Often, a reliable unicast protocol is also connection-oriented. For example, TCP is connection-oriented, with the virtual-circuit ID consisting of source and destination IP addresses and port numbers. Some unreliable protocols are connection-oriented as well. These include ATM and frame relay. There are also reliable connectionless protocols, such as AX.25 when it passes data in I-frames. But this combination occurs rarely: reliable-connectionless is uncommon in commercial and academic networks.

History

When the ARPANET pioneered packet switching, it provided a reliable packet delivery procedure to its connected hosts via its 1822 interface. A host computer simply arranged the data in the correct packet format, inserted the address of the destination host computer, and sent the message across the interface to its connected Interface Message Processor. Once the message was delivered to the destination host, an acknowledgement was delivered to the sending host. If the network could not deliver the message, it would send an error message back to the sending host.

Meanwhile, the developers of CYCLADES and of ALOHAnet demonstrated that it was possible to build an effective computer network without providing reliable packet transmission. This lesson was later embraced by the designers of Ethernet.

If a network does not guarantee packet delivery, then it becomes the host's responsibility to provide reliability by detecting and retransmitting lost packets. Subsequent experience on the ARPANET indicated that the network itself could not reliably detect all packet delivery failures, and this pushed responsibility for error detection onto the sending host in any case. This led to the development of the end-to-end principle, which is one of the Internet's fundamental design assumptions.

Reliability properties

A reliable service is one that notifies the user if delivery fails, while an "unreliable" one does not notify the user if delivery fails. For example, IP provides an unreliable service. Together, TCP and IP provide a reliable service, whereas UDP and IP provide an unreliable one. All these protocols use packets, but UDP packets are generally called datagrams.

In the context of distributed protocols, reliability properties specify the guarantees that the protocol provides with respect to the delivery of messages to the intended recipient(s).

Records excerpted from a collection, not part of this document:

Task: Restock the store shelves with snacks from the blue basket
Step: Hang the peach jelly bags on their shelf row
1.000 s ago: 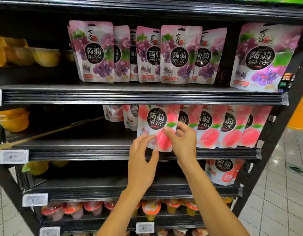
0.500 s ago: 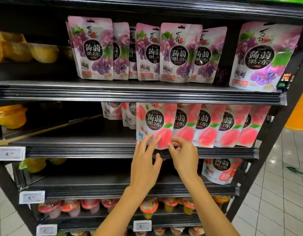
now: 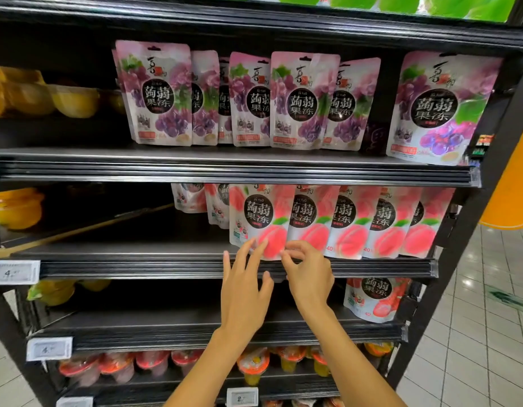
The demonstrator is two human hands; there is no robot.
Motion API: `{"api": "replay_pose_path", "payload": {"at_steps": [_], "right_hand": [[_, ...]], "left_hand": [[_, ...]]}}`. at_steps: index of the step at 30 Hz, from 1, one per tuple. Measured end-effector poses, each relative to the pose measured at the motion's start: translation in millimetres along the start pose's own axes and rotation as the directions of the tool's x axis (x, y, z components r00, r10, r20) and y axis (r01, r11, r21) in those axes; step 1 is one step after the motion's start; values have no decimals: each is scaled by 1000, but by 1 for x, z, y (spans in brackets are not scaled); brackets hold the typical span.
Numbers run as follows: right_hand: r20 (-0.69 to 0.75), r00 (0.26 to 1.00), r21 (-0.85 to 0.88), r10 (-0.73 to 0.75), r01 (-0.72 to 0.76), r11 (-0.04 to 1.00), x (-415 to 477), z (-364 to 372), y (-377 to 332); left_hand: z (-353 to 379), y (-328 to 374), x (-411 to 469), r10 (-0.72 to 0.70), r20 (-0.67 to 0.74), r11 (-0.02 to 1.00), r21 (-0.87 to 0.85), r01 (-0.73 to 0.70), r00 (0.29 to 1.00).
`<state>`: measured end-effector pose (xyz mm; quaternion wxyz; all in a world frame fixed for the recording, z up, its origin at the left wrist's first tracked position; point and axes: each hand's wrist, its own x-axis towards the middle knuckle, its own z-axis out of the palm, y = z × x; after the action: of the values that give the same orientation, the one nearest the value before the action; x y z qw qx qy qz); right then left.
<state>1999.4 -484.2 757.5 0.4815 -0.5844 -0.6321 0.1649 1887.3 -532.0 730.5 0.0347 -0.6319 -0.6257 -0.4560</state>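
A pink peach jelly pouch (image 3: 261, 218) stands upright at the front left of a row of like peach pouches (image 3: 383, 224) on the middle black shelf (image 3: 136, 264). My left hand (image 3: 245, 289) reaches up from below, its straight fingers touching the pouch's lower left edge. My right hand (image 3: 308, 274) is beside it, fingers curled, thumb and forefinger pinching the pouch's bottom right corner. The blue basket is out of view.
Purple grape pouches (image 3: 304, 101) fill the shelf above. Yellow jelly cups (image 3: 72, 101) sit at the left. One peach pouch (image 3: 374, 298) stands on the shelf below, and fruit cups (image 3: 154, 362) line the bottom shelf. Tiled floor (image 3: 474, 348) lies to the right.
The peach pouch went from held in front of the row to standing on the shelf. Both hands slid down to its bottom edge.
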Motion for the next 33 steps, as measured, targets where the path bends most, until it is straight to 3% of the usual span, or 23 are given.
{"api": "replay_pose_path", "payload": {"at_steps": [7,14,18,21,27,31,33], "right_hand": [[-71,996,-2,57,-58,998,1,2,5],[-115,993,43,26,-21,999,-8,-2,7],[-131,990,83,-46,57,995,-30,1,22],[-34,999,143,-40,44,989,-55,12,41],[245,954,71,172,-194,978,-144,47,105],[438,826,4,356,-397,918,-229,79,167],[505,736,-66,452,-489,870,-274,97,200]], "left_hand": [[2,2,-1,24,21,999,31,-25,999],[-1,5,-5,27,2,1000,-1,-27,1000],[-2,2,-22,9,-81,979,-204,-25,997],[-4,-12,-47,-24,-99,934,-357,-13,995],[10,-87,-141,-296,117,866,-386,318,948],[32,-158,-255,-488,326,770,-277,576,810],[42,-190,-320,-581,401,708,-181,683,708]]}}
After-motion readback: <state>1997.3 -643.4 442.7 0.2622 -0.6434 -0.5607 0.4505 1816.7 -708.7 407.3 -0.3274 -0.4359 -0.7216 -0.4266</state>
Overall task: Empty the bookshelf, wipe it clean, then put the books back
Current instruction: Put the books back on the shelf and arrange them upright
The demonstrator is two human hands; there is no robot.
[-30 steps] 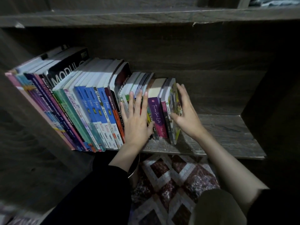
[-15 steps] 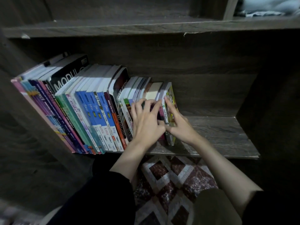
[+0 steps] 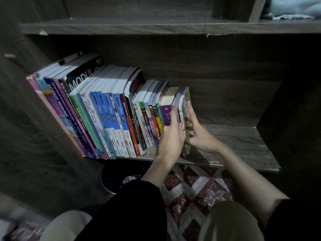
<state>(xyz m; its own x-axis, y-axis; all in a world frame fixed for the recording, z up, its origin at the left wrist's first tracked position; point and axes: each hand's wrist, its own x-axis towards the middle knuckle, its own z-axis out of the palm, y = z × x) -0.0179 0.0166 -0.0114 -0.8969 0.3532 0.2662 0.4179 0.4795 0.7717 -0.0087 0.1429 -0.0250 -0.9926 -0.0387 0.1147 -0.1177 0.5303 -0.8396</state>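
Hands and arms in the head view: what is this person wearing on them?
The left hand and right hand are bare, no gloves, watch or rings showing. Black sleeves: the left sleeve ends on the forearm, the right sleeve near the elbow.
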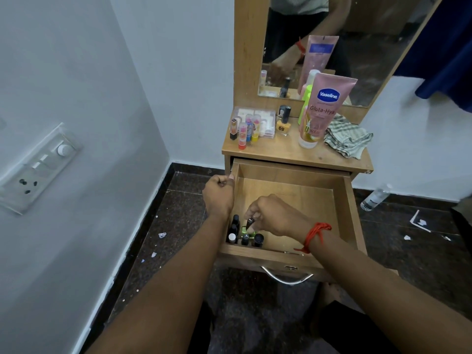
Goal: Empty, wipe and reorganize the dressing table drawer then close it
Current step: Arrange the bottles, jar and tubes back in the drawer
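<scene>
The wooden drawer (293, 198) of the dressing table stands pulled out. Several small black-capped bottles (238, 232) stand upright in its front left corner. My right hand (273, 215) is inside the drawer and pinches the black cap of a small nail polish bottle (249, 224) just above that group. My left hand (218, 194) grips the drawer's left side wall near its back. On the tabletop (286, 152) stand a pink Vaseline tube (324, 108), a yellow nail polish bottle (283, 123), several lip balm sticks (245, 131), a clear plastic box (265, 118) and a crumpled checked cloth (347, 136).
A mirror (332, 47) rises behind the tabletop. The drawer's metal handle (287, 277) hangs at its front. A wall with a switch panel (38, 167) is on the left. On the dark floor lie paper scraps (162, 235) and a plastic bottle (375, 198) on the right.
</scene>
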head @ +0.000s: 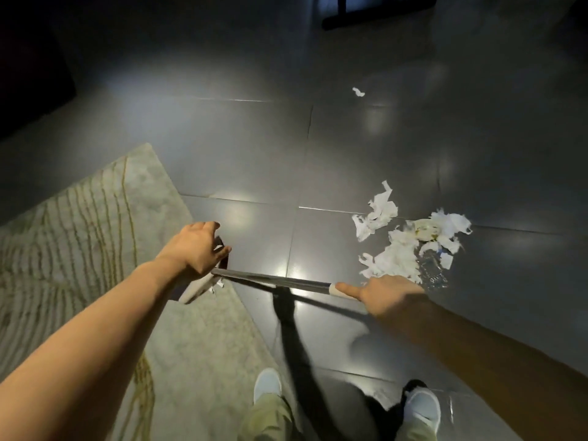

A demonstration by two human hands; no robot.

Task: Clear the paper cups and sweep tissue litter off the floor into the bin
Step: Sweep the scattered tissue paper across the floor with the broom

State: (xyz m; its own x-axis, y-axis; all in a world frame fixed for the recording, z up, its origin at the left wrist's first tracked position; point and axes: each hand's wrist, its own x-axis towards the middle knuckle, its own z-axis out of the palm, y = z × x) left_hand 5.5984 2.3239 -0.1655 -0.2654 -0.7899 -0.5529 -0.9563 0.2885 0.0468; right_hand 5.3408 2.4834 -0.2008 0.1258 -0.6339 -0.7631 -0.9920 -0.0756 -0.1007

An example of a reliability property for a unicast protocol is "at least once", i.e. at least one copy of the message is guaranteed to be delivered to the recipient.

Reliability properties for multicast protocols can be expressed on a per-recipient basis (simple reliability properties), or they may relate the fact of delivery or the order of delivery among the different recipients (strong reliability properties).

In the context of multicast protocols, strong reliability properties express the guarantees that the protocol provides with respect to the delivery of messages to different recipients.

An example of a strong reliability property is last copy recall, meaning that as long as at least a single copy of a message remains available at any of the recipients, every other recipient that does not fail eventually also receives a copy. Strong reliability properties such as this one typically require that messages are retransmitted or forwarded among the recipients.

An example of a reliability property stronger than last copy recall is atomicity. The property states that if at least a single copy of a message has been delivered to a recipient, all other recipients will eventually receive a copy of the message. In other words, each message is always delivered to either all or none of the recipients.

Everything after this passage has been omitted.